= Goal of the exercise =
From the entries below, copy exactly the lines from the one that contains "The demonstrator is" through the one that contains "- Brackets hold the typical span", both included, and only those.

Extracted data entries
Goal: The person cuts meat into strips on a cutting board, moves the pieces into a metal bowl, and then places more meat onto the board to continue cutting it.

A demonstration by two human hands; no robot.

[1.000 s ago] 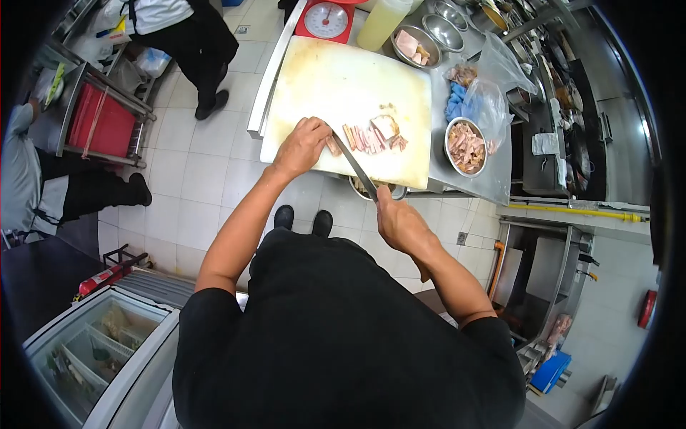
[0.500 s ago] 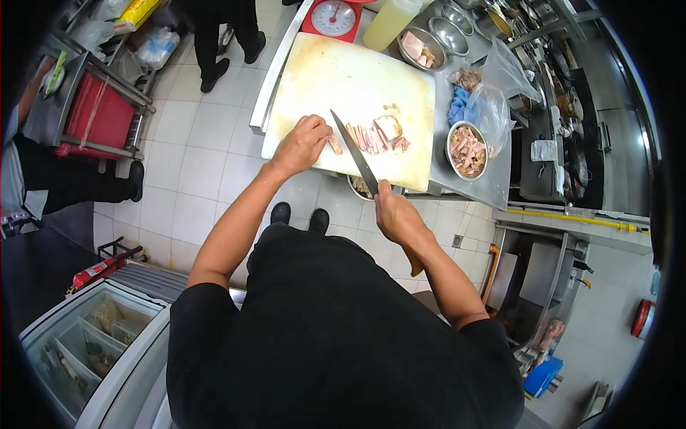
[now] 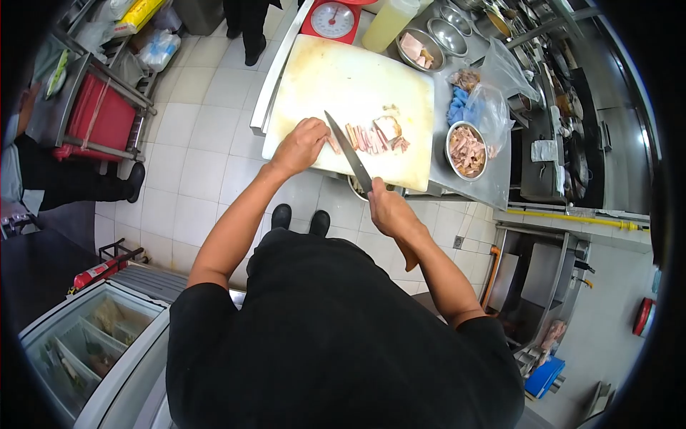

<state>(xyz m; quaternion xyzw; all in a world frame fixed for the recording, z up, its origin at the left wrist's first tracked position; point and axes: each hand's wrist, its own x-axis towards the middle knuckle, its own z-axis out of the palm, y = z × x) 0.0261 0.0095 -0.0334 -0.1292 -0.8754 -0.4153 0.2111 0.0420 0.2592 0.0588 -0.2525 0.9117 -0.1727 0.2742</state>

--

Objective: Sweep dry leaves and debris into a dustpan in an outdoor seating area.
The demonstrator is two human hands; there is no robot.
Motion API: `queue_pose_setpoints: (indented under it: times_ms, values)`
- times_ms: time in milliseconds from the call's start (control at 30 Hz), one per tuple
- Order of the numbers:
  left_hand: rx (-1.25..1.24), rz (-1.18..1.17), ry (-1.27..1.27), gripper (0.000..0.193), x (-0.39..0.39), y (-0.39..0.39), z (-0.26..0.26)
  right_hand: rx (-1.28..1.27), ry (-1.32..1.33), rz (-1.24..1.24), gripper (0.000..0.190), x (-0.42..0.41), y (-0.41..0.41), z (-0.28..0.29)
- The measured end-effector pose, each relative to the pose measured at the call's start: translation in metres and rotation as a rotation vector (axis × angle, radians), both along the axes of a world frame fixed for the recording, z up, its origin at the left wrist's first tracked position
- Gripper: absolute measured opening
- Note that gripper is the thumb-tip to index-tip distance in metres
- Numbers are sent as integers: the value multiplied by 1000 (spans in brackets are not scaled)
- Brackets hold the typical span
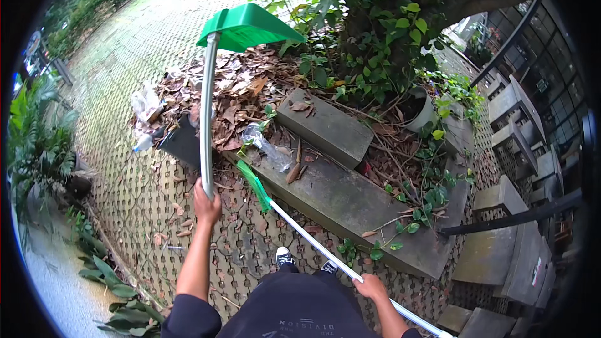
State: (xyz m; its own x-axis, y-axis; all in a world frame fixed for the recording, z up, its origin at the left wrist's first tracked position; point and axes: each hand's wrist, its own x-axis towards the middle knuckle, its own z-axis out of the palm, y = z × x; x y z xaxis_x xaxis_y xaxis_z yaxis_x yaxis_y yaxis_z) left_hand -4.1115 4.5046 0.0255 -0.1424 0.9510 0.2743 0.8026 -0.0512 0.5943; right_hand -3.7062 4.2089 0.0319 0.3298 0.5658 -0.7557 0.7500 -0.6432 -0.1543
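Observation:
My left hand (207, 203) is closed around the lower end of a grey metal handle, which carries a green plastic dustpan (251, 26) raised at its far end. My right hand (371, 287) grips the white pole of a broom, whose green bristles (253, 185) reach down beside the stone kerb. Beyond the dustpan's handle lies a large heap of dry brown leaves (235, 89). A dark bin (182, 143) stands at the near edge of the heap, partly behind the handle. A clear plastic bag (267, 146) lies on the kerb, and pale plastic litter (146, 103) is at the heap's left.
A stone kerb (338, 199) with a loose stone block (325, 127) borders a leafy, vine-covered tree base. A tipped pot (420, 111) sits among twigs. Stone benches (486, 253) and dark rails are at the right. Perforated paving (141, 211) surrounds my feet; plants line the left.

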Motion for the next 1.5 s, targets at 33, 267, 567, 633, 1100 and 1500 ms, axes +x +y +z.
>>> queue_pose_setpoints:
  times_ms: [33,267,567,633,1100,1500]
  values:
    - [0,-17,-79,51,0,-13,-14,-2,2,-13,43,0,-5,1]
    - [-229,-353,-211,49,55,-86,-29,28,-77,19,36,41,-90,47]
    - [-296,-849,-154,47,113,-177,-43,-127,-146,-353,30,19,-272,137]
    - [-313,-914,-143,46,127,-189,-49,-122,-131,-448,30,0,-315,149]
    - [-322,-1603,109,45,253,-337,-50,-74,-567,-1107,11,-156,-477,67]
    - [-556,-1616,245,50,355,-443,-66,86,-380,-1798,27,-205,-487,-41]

= Completed task =
The demonstrator is two human hands; there is no robot.
Motion API: `queue_pose_setpoints: (indented under it: times_ms, values)`
- times_ms: time in milliseconds from the call's start (control at 30 Hz), one per tuple
- Order of the numbers:
  left_hand: rx (-1.25..1.24), rz (-1.18..1.17), ry (-1.27..1.27), gripper (0.000..0.193), x (-0.39..0.39), y (-0.39..0.39), z (-0.26..0.26)
  right_hand: rx (-1.28..1.27), ry (-1.32..1.33), rz (-1.24..1.24), gripper (0.000..0.190), x (-0.42..0.41), y (-0.41..0.41), z (-0.28..0.29)
- The measured end-effector pose, each relative to the pose measured at the call's start: translation in metres and rotation as a rotation vector (axis × angle, radians), both along the axes of a world frame fixed for the recording, z up, its origin at the left wrist's first tracked position
- Gripper: absolute measured opening
- Note that gripper is the thumb-tip to index-tip distance in metres
- Numbers are sent as integers: the value multiplied by 1000 (spans in brackets are not scaled)
- Brackets hold the typical span

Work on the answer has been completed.